Sunday, November 12, 2006

Seeking the "Best" Model or, Data Mining's El Dorado

As their explorations of South America in the 1500s progressed, Spanish explorers encountered stories of El Dorado, originally "a man covered in gold", but eventually coming to mean a lost city of gold. These stories varied in the details, but at the center of all of them was the gold. Such legends circulated widely and provoked considerable interest. Significant energy (and time and money and lives) were spent in an effort to discover the location of El Dorado, without success.

There apparently was a real ritual in part of South America involving a king covered in gold dust, which perhaps gave rise to the legend. It has also been theorized that the people inhabiting lands being consumed by the Spanish empire essentially told the Spanish whatever they wanted to hear- whatever it took to get them to go away. Either way, the Spanish searched in vain for something that wasn't there.

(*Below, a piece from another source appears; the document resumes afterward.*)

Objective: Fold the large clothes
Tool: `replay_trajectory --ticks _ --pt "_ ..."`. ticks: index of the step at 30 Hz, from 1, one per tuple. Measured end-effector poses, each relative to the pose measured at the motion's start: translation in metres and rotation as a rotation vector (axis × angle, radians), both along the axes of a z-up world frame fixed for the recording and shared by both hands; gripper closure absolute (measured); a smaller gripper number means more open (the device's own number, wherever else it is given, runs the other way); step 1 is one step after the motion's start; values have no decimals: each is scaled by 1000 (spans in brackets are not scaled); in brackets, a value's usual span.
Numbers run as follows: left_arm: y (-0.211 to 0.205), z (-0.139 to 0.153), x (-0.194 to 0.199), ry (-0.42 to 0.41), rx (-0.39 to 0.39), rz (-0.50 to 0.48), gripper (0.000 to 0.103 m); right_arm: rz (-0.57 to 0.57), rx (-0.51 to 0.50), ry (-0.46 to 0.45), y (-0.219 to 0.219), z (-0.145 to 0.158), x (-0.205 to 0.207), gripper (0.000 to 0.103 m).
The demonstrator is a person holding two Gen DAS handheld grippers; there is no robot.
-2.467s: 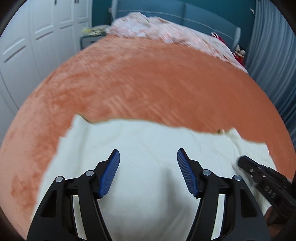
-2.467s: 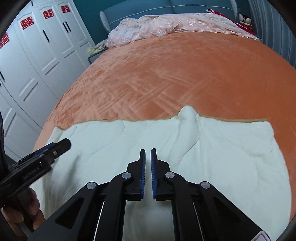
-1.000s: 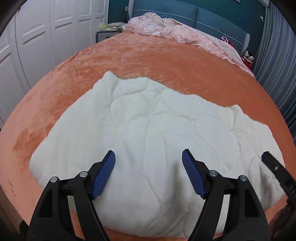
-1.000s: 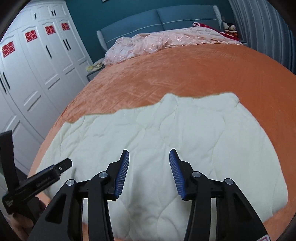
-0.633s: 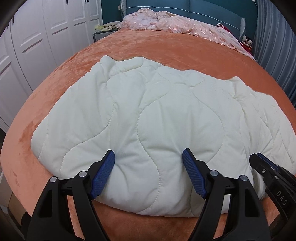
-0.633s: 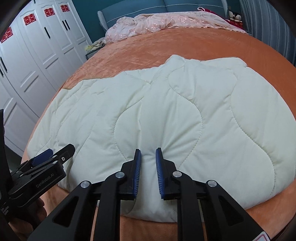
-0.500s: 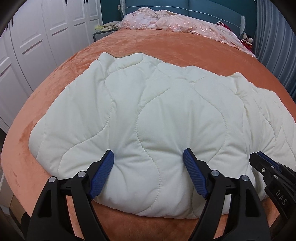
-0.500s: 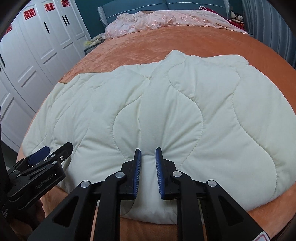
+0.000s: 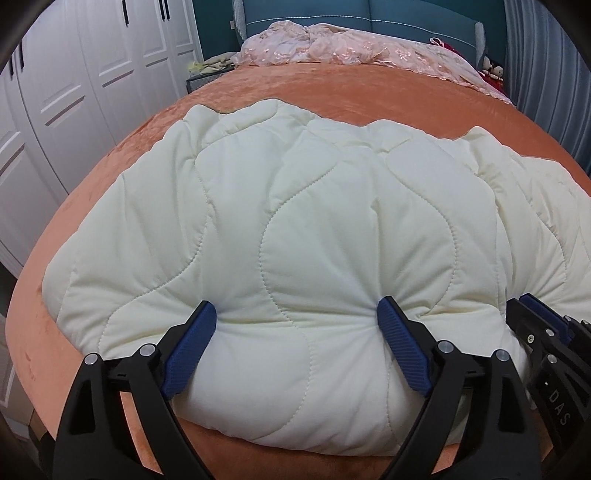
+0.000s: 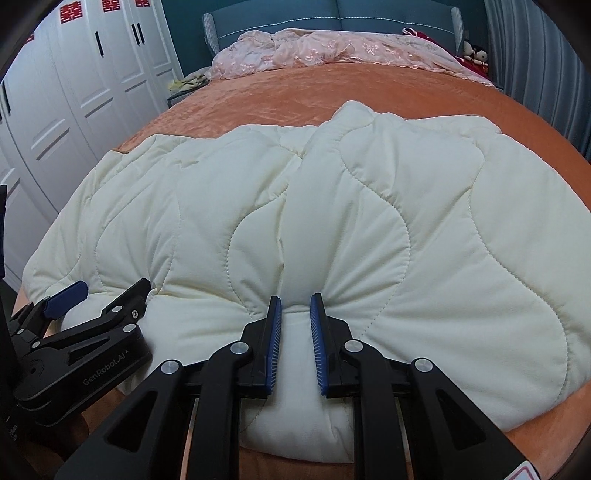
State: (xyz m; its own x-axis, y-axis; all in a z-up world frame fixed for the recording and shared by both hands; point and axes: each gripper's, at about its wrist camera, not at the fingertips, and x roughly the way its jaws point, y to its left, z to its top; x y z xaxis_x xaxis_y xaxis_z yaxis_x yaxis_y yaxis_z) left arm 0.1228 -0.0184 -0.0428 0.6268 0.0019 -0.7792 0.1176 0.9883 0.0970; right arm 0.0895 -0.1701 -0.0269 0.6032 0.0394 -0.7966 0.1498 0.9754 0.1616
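The cream quilt (image 9: 314, 229) lay folded on the orange bedspread (image 9: 369, 85), its near edge at the foot of the bed. Its long axis ran across the bed from side to side, the thick folded edge facing the person and the looser edges pointing toward the headboard (image 10: 332, 14).

The right gripper (image 10: 295, 332) pinched a ridge of the near edge, its jaws nearly together with padding bunched between them. The left gripper (image 9: 295, 347) straddled a wide bulge of the same edge; its jaws were opening, and the pads still dented the fabric on both sides.

The likely trouble was uneven holding. With one side letting go while the other stayed clamped, any pull could have dragged the quilt askew and skewed the layers. The puffy filling could also have slipped from the narrow pinch, and the near edge might have slid off the bed.
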Motion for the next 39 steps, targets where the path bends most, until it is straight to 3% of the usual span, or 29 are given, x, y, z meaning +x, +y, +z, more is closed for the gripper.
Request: replay_trajectory --ticks 6,9,11,16,20,26,30,34,38,39 --pt "0 0 2 -16 -5 -12 15 0 1 -9 -1 -1 1 88" --pt "14 18 0 2 -87 1 16 -24 73 12 -8 15 1 84" --pt "34 35 -6 -3 -148 58 17 -16 128 -4 -6 31 -2 83" --pt "106 56 -17 7 -260 249 16 89 115 -2 31 49 -2 83" --pt "155 43 -11 94 -404 341 16 121 112 43 53 37 3 83" --pt "175 2 1 232 -636 390 12 112 126 91 52 20 12 83" --pt "161 1 13 215 -655 373 8 124 126 99 52 14 15 84" --pt "140 11 23 229 -659 308 39 119 145 102 48 10 16 84" --pt "119 49 15 150 -578 227 71 123 141 108 47 12 16 85" --pt "114 61 12 128 -568 195 74 119 148 112 45 14 16 85"
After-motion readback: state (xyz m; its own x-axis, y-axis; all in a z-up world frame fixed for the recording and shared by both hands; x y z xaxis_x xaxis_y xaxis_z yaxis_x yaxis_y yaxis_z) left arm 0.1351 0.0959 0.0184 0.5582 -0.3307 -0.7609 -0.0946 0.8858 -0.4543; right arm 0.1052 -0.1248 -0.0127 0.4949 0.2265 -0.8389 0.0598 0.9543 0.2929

Today, organizations search for models which approximate reality. A frequent feature of this search, particularly prevalent among novices is the search for the "best" model. Models vary in their performance, with some clearly being "better" than others. It is natural enough, then, to think that data mining is an undertaking whose ideal outcome is the "best" model.

Some time ago, I was being interviewed by auditors regarding methods I used in building models of customer behavior. They asked questions about various aspects data gathering, model building and testing methods. Their questions eventually came around to the issue of how I knew that my models were the best possible. I told them that I did not know that my models were the best possible. I told them that, in fact, I knew that my models were not the best possible. I said that I knew that my models were technically sound, had historically been reliable over long periods of time and that they answered the needs of the business. Searching for a "best possible" model, I asserted, was an academic exercise.

How much time a given modeling effort deserves is an open question, and I am not advocating doing a bad job. Remember, though, that with enough data, a search for better models could continue indefinitely, but this would be a fool's errand. There will always be modeling techniques and derived variables not yet explored. That a deployed model fails to meet some unknown and theoretical ideal is only important as a missed opportunity (but a potentially very expensive one to explore). Much more important is whether a model meets a business need and whether it is likely to continue to do so. This implies that time in data mining is better spent validating models, rather than exhaustively chasing trivial improvements in apparent performance.

Small News Item: I have started another, tool-specific Web log, Data Mining in MATLAB.


mfbkb said...

What you say is true. It is impossible to find the “best model”, at least with real data, but the Information Theory (IT) gives us a method to find an optimal model. Hopefully a data set contains information enough to solve our problem. Using the IT it’s possible to measure the maximum amount of information that a data set could contain and the actual amount of information that the data set does contain about the dependent variable. That assures the creation of an optimal model given the available data.

It is important to note that using the Information Theory makes unnecessary the preparation of the variables.

Dorian Pyle adapted the Information Theory to the needs of data mining and the initial discussion can be found in the Chapter 11 of “Data Preparation for Data Mining”. Powerhouse ( is the program that apply these ideas and shows that it is possible to get an optimal model in the shortest possible time with the least technical effort possible.

tombreur said...

Information Theory makes it possible to determine the information content present "within" a given data set.

What this allows is to see how well any given model is performing, given "this" data set, and the theoretical ceiling given by the information content in the data set.

It is NOT true that with IT you would not need to prepare variables, quite to the contrary. What IT enables is OPTIMAL transformation of input variables, GIVEN an output variable one is trying to predict (by maximizing the information transmission between input variabels and the target variable). The confusion may have arisen because Powerhouse, the tool that Dorian Pyle has been developing in the past years, has these preparation routines built in which require absolutely minimal effort and/or intervention from the miner.

Dean Abbott said...

Can you give some specifics on how IT helps here (as I am unfamiliar with PTI and the techniques that Pyle uses)? This isn't my field, but the way you are describing what IT does makes me think of information theoretic criteria, such as MDL, AIC, PSE, BIC, etc. that provide tradeoffs between fitting accuracy and complexity in models. One can then optimize models by selecting only those variables whose presence are justified by reducing fitting error sufficiently enough.

mfbkb said...

Well, if you create a information map using IT to analyse data, one of the consequences is that the variables are prepared automatically in the process, so what I wanted to say was that the analyst could skip the DP stage.

Once the information map is created, it is possible to select variables one by one. The first variable to choose is the one carrying the most information. The next variable to select is the one carrying the most additional information. The process continues until there are no more variables available or including any additional variable would cause more loss of representativeness than information gain.

These selected variables carries the maximum information for the least loss of representativeness and can be used to create an optimal model.